What to expect from Paris 2024

So as Paris takes centre stage, how should we think about how a legacy shapes a city? “Games planning isn’t just about the reuse and repositioning of buildings and infrastructure but critically the spaces in between: public spaces that everyone can enjoy during and after the Games,” says Kirsten Lees, managing partner for Paris at Grimshaw architecture practice, which – among other achievements – master-planned the new Wimbledon tennis site. “The climate emergency, and the need for social equity, prosperity and wellbeing demand more sustainable and regenerative approaches to ensure the best legacy.”

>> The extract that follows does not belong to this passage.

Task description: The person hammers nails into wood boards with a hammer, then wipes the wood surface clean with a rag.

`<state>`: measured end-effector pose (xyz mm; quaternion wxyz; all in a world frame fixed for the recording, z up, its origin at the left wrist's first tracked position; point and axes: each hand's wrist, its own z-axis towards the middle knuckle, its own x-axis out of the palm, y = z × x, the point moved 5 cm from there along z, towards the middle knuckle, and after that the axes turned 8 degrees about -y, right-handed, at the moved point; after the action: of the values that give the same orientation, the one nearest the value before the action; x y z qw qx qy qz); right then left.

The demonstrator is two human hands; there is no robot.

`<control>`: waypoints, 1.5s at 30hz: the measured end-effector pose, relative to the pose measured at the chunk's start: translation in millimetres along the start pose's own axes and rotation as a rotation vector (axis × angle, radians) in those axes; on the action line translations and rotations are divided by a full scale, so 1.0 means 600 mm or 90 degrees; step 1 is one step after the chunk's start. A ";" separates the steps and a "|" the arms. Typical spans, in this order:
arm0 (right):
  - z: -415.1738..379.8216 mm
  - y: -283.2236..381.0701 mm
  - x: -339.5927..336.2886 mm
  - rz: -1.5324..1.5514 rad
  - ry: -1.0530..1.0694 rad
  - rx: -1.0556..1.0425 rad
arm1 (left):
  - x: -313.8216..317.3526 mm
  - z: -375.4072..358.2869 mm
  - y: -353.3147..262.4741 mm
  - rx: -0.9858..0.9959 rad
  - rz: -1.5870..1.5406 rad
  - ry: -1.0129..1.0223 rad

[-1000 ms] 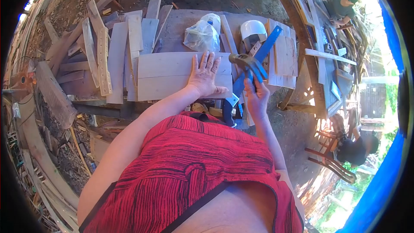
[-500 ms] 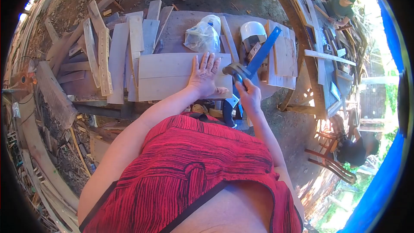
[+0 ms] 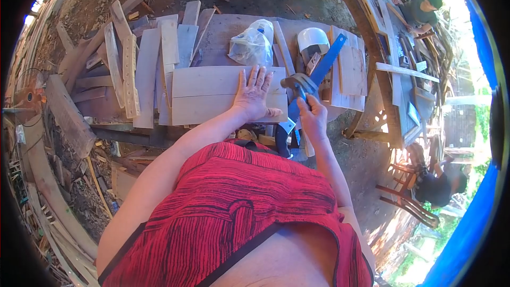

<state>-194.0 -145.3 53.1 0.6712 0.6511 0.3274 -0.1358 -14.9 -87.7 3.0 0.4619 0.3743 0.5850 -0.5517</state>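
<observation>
My left hand (image 3: 253, 98) lies flat on two pale boards (image 3: 204, 94) set edge to edge, its fingers spread near their right end. In my right hand (image 3: 312, 116) is a hammer (image 3: 301, 83), gripped by the handle with its head just beyond the boards' right end. Beneath the hammer, a hand saw (image 3: 328, 59) with a blue blade lies on the bench, its dark handle toward me. A clear plastic bag (image 3: 252, 47) with something inside sits behind the boards.
Several loose planks (image 3: 147, 77) cover the bench's left side. A white rounded object (image 3: 312, 41) and more boards (image 3: 350, 69) lie to the right. A wooden post (image 3: 373, 53) stands beyond them. Two people (image 3: 419, 10) are at the far right, one near a wooden chair (image 3: 406, 188).
My right hand has shifted slightly right with the hammer, whose head is now a little away from the boards' end. My left hand stays flat on the boards.
</observation>
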 end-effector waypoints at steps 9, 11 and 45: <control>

Paris has been sparing with new construction and many venues already exist or are pop-ups. Beach volleyball takes place in a temporary new stadium under the Eiffel Tower, skateboarding, BMX and basketball take over Place de la Concorde while equestrian events happen at pop-up venues in the gardens of the famous palace of Versailles.

 

Views across the River Seine to the Eiffel Tower, Paris
Views across the River Seine, Paris. Photo: Gautier Sallesh

 

The new Adidas Arena in La Chapelle, to the north of the city, is a notable permanent exception. “This will be a legacy of Paris 2024. It is the only structure in Paris that will continue to exist after the event, to best meet the needs of local residents,” says Nicolas Dupeux of Paris Entertainment Company of the series of high-quality gymnasiums and sports facilities intended to benefit the local community. “What’s more, the arena will be enhanced by the arrival of Le Bloc, a 3,600 sqm hybrid sports and entertainment venue. The Bloc will become a year-round focal point for the community. Hosting the Games in Paris is a fantastic opportunity to revitalise neighbourhood life and to restore entertainment to its rightful place.”

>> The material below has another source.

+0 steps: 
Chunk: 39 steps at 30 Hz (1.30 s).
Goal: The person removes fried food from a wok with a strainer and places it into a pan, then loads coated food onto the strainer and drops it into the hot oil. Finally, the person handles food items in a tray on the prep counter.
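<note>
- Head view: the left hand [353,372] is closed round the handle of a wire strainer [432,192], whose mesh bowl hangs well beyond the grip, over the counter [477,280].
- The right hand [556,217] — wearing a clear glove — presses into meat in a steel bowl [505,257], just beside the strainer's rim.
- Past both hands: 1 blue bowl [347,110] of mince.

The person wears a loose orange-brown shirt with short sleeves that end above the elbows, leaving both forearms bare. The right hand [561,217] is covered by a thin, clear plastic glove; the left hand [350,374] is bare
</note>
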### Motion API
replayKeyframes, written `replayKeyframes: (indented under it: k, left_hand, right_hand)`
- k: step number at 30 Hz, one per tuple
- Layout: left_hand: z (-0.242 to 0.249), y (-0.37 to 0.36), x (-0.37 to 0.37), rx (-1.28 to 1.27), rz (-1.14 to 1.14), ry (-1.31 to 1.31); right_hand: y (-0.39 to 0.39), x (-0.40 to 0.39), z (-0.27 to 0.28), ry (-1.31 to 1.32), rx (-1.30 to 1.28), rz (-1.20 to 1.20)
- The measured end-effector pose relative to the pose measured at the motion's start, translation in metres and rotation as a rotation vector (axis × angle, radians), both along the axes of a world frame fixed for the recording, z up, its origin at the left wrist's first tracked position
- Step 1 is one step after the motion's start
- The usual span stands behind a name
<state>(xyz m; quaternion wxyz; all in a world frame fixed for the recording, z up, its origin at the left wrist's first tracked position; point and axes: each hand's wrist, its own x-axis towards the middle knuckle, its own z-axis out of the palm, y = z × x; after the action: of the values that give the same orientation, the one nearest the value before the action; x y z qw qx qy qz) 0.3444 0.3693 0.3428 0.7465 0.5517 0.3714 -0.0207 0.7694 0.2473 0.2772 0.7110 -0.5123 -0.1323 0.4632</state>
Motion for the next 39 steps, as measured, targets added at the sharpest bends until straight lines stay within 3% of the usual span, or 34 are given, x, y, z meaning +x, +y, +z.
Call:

The River Seine is also at the centre of things, with the event’s novel opening parade along the river sure to catch the eye. While Mayor Anne Hidalgo’s removal of autoroutes from the banks and reinstatement of beaches and promenades is mostly a pre-Olympic endeavour, new ambitions to make the Seine safe for competitive swimming represent a laudable grand projet. As Kirsten Lees says: “Today we need to ask not: ‘how will the Games help regenerate the city?’ but: ‘what does the city need and how can the Games support this.’”

Future legacies

Los Angeles is hosting the next Olympics in 2028, with plans to mix new infrastructure and venues with those built for its two former Olympic Games. The Swim Stadium from 1932 remains a great place for a dip in a city of private pools, and some of the 1984 stadiums will also be reused. Yet LA is investing big in transport for 2028. This spend is visible at LAX where a new People Mover automatic train and car hire centre will soon open and change the game at this notoriously congested airport. New subway lines are coming too – with transport improvements often giving the Olympics’ best long-term legacy benefits for residents.

 

Los Angeles Memorial Coliseum
Los Angeles Memorial Coliseum. Photo: Stephen Finn / Alamy

 

Only time will tell what legacy this summer’s event will leave Paris. But the interesting thing about the Olympics, as with Expos and World Fairs, is that even when the planning and architecture haven’t quite worked, they still tell a fascinating story about a particular place and time and the values being espoused in that era. And if Paris 2024 can pull off Barcelona’s success, then it will truly be a memorable Games.